Weakened by the long march to Pretoria and the loss of horses and sick men, the British force mustered only 14,000, a third of whom were mounted on wobbly horses. 

He despatched Robert Broadwood's 2nd Cavalry Brigade, which included the 10th Royal Hussars, 12th Royal Lancers and the Household Cavalry Regiment, on a Special Mission.

As the sun came up it was a "bitterly cold Monday morning...we are hidden in the hills at Donkerhoek...ready for battle..." confided Botha to his diary.

Battle 
The cavalry of John French with Edward Hutton's brigade attacked on the left in an attempt to outflank the Boers to the north, while the infantry of Ian Hamilton with Lieutenant Colonel Beauvoir De Lisle's corps attempted an outflanking movement on the right. In the center, the infantry of Reginald Pole-Carew advanced towards the Boer center, with the gap between Pole-Carew and French covered by Colonel St.G.C. Henry's corps of mounted infantry.

On the left, the cavalry of French entered a valley and attracted fire from three sides.  De Lisle's corps was similarly pinned down on the right flank in a horseshoe-shaped group of hills. As a detachment of 10th Hussars swung off to the right, they were attacked from Diamond Hill.  A section of Q Battery RHA attempted to return artillery fire, but had no infantry support, until the 12th Lancers arrived on the front line. Lord Airlie took 60 men to clear the Boers from the guns, and in the ensuing exchange of rifle fire at short-range, Lord Airlie was killed.  The Boers pressed the matter hard.  Two squadrons of the Household Cavalry Regiment and one squadron of the 12th Hussars charged at full gallop at Boers firing from concealed positions. The enemy dispersed. Following the indecisive results of 11 June, Roberts decided to make a frontal attack on the next morning.

The morning of 12 June with artillery fire from guns escorted to forward positions by a squadron of New South Wales Mounted Rifles led by Captain Maurice Hilliard, allowing a Regular infantry advance that captured Diamond Hill. A counterattack was planned by Botha, supported with fire from Rhenosterfontein Hill. The regular Mounted Infantry from De Lisle's corps advanced to a farm, where two rapid firing pom-poms were positioned, supported by the Western Australian Mounted Infantry of Hatherley Moor. The hill was attacked by the New South Wales Mounted Rifles, who trotted across the plain in extended order, then increased to a gallop under Boer fire before they dismounted at the base of the hill.
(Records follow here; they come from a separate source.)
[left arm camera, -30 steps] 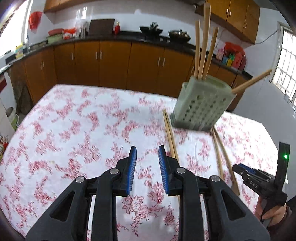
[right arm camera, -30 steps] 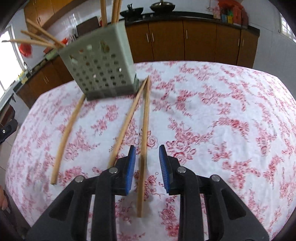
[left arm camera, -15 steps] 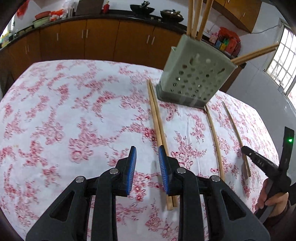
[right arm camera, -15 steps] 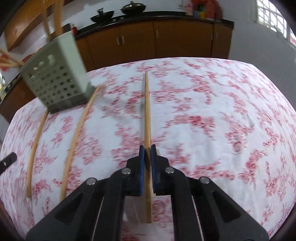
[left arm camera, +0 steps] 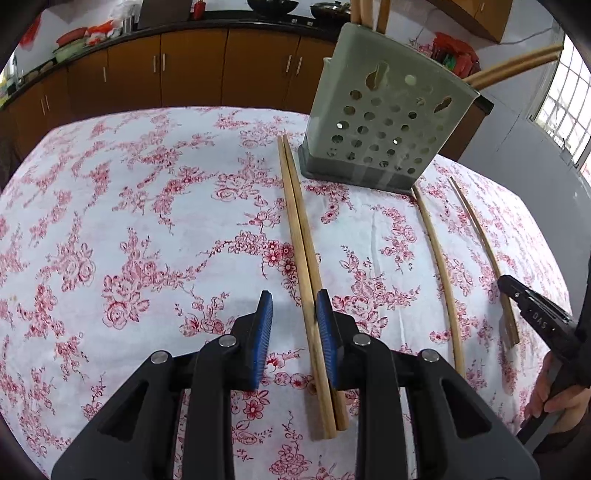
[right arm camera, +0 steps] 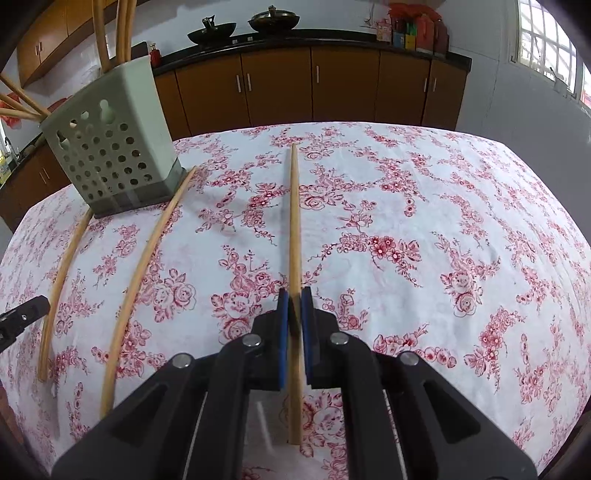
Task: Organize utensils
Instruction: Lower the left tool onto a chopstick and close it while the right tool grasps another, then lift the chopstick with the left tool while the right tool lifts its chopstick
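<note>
A grey perforated utensil holder (left arm camera: pixel 388 125) stands on the floral tablecloth with several chopsticks upright in it; it also shows in the right wrist view (right arm camera: pixel 110 155). My left gripper (left arm camera: pixel 294 312) is open, its jaws on either side of a pair of chopsticks (left arm camera: pixel 299 236) lying side by side on the cloth. My right gripper (right arm camera: pixel 294 310) is shut on a single chopstick (right arm camera: pixel 294 214) and also shows at the right edge of the left wrist view (left arm camera: pixel 532 317). Two more chopsticks (right arm camera: pixel 147 254) (right arm camera: pixel 64 266) lie loose left of the held one.
The table (right arm camera: pixel 443 229) is covered with a white cloth with red flowers. Brown kitchen cabinets (right arm camera: pixel 314 88) and a dark counter with pans run along the far wall. A window (right arm camera: pixel 546 33) is at the right.
My right gripper closed on the single chopstick. My left gripper moved forward and right, so the pair of chopsticks now lies between its open jaws.
</note>
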Demonstrator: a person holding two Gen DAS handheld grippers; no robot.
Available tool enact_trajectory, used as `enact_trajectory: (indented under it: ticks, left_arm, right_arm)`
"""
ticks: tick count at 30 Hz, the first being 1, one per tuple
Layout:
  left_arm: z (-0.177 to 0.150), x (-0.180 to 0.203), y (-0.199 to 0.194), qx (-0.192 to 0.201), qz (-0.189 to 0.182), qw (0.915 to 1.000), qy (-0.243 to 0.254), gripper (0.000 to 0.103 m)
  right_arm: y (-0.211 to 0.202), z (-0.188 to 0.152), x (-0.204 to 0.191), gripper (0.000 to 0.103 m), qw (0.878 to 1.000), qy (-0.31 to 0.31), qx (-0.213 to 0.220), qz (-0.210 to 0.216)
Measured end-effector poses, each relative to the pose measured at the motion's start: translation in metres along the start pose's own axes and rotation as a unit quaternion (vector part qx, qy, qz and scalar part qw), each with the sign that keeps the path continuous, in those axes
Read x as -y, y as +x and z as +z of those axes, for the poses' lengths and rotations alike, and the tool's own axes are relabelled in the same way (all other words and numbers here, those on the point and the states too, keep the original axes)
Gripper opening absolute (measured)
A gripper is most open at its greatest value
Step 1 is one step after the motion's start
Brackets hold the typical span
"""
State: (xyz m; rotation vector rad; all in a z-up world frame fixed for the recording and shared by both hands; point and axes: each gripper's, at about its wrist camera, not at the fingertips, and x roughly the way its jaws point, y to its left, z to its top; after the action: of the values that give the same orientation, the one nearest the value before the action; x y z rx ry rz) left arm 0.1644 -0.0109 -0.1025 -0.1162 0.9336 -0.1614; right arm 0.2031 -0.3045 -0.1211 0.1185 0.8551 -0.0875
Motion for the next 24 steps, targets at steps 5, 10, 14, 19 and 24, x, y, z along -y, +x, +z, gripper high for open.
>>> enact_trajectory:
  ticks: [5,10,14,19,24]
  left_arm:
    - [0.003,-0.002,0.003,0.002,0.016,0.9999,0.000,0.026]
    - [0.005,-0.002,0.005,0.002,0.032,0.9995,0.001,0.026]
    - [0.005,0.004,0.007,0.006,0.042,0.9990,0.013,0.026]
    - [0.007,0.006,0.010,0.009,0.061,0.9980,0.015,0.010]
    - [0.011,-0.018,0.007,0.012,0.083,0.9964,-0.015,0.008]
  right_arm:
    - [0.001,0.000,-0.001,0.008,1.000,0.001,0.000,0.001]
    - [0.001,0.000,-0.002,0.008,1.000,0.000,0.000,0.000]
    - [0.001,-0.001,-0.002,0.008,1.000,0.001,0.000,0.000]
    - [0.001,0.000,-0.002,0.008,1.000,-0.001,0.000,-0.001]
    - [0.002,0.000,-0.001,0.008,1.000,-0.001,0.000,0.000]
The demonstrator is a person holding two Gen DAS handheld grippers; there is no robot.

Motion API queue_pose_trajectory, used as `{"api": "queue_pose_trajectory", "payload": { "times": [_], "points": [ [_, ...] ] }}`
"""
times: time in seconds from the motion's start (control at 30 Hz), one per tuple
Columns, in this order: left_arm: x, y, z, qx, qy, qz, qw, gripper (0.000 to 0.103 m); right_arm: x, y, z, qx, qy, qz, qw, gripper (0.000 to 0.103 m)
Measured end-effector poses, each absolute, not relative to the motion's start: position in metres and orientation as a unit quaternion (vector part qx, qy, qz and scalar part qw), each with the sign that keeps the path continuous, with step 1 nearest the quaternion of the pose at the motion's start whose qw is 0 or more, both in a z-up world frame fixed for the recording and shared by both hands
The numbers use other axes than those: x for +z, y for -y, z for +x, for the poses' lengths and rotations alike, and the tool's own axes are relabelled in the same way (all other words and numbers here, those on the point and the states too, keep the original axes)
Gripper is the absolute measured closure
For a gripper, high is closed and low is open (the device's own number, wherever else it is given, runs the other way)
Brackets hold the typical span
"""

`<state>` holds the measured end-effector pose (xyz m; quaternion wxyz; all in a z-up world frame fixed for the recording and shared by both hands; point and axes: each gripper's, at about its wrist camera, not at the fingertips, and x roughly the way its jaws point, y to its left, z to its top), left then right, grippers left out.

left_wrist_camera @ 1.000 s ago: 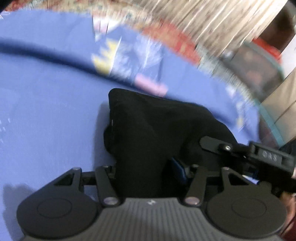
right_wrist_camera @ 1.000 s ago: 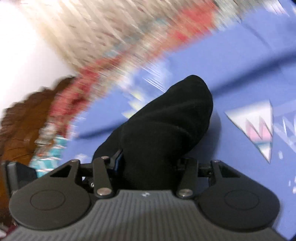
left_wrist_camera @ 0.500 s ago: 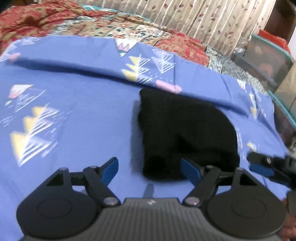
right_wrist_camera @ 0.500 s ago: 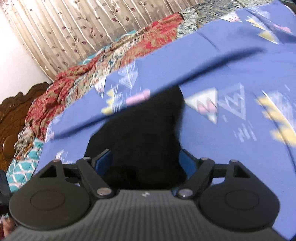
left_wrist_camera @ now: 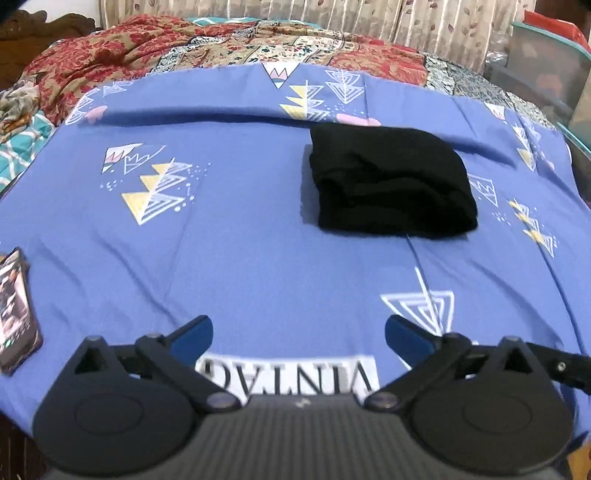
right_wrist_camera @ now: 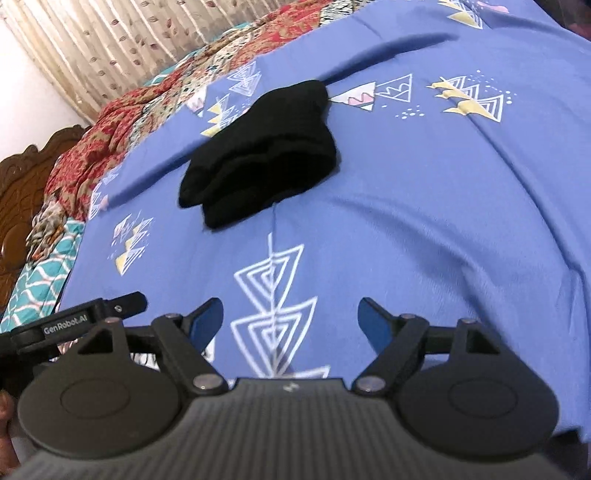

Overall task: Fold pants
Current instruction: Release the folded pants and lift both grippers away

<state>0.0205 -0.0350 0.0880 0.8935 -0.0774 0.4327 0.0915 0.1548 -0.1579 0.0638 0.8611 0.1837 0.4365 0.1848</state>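
Observation:
The black pants [left_wrist_camera: 391, 181] lie folded into a compact stack on the blue patterned bedsheet [left_wrist_camera: 258, 258], right of centre in the left wrist view. They also show in the right wrist view [right_wrist_camera: 262, 155], left of centre and further up the bed. My left gripper [left_wrist_camera: 298, 334] is open and empty, well short of the pants near the sheet's front edge. My right gripper [right_wrist_camera: 291, 320] is open and empty, also well back from the pants. The left gripper's body [right_wrist_camera: 77, 317] shows at the left of the right wrist view.
A red floral quilt [left_wrist_camera: 110, 55] and beige curtains [left_wrist_camera: 332, 14] lie beyond the sheet. A dark flat packet [left_wrist_camera: 14, 314] lies at the sheet's left edge. A teal-rimmed bin [left_wrist_camera: 546, 62] stands at far right. A carved wooden headboard [right_wrist_camera: 22, 199] is at left.
Both grippers let go of the black pants, opened, and pulled back toward the front edge of the bed. The folded pants stay lying on the sheet.

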Motion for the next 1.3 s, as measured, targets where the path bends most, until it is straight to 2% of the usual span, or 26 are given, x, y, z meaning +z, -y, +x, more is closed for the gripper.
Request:
{"api": "queue_pose_trajectory", "payload": {
  "times": [0.33,1.3],
  "points": [
    [0.090,0.055,-0.004,0.119,-0.437,-0.038,0.891,0.000,0.067,0.131,0.132,0.227,-0.439,0.152,0.856,0.012],
    [0.092,0.065,-0.005,0.144,-0.421,0.003,0.896,0.000,0.055,0.138,0.134,0.209,-0.449,0.169,0.852,0.012]
  ]
}}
The mounted rifles advanced up the hill and charged the Boer defenders, forcing the latter to retreat. They held the hill despite Boer artillery fire, which forced Botha to call off the counterattack, as British artillery fire from the hill carried the potential to confusion with the Boer retreat. Among those killed in the attack were Lieutenants Percy Drage and William Harriott of the New South Wales Mounted Rifles.

On the morning of 13 June De Lisle's corps pursued the retreating Boers until they expended their ammunition and received artillery fire in return.

Aftermath 
On 13th the Botha's army retreated to the north, they were chased as far as Elands River Station, only 25 miles from Pretoria, by Mounted Infantry and De Lisle's Australians. Although Roberts had removed the Boer threat to his eastern flank, the Boers were unbowed despite their retreat. Jan Smuts wrote that the battle had "an inspiriting effect which could scarcely have been improved by a real victory."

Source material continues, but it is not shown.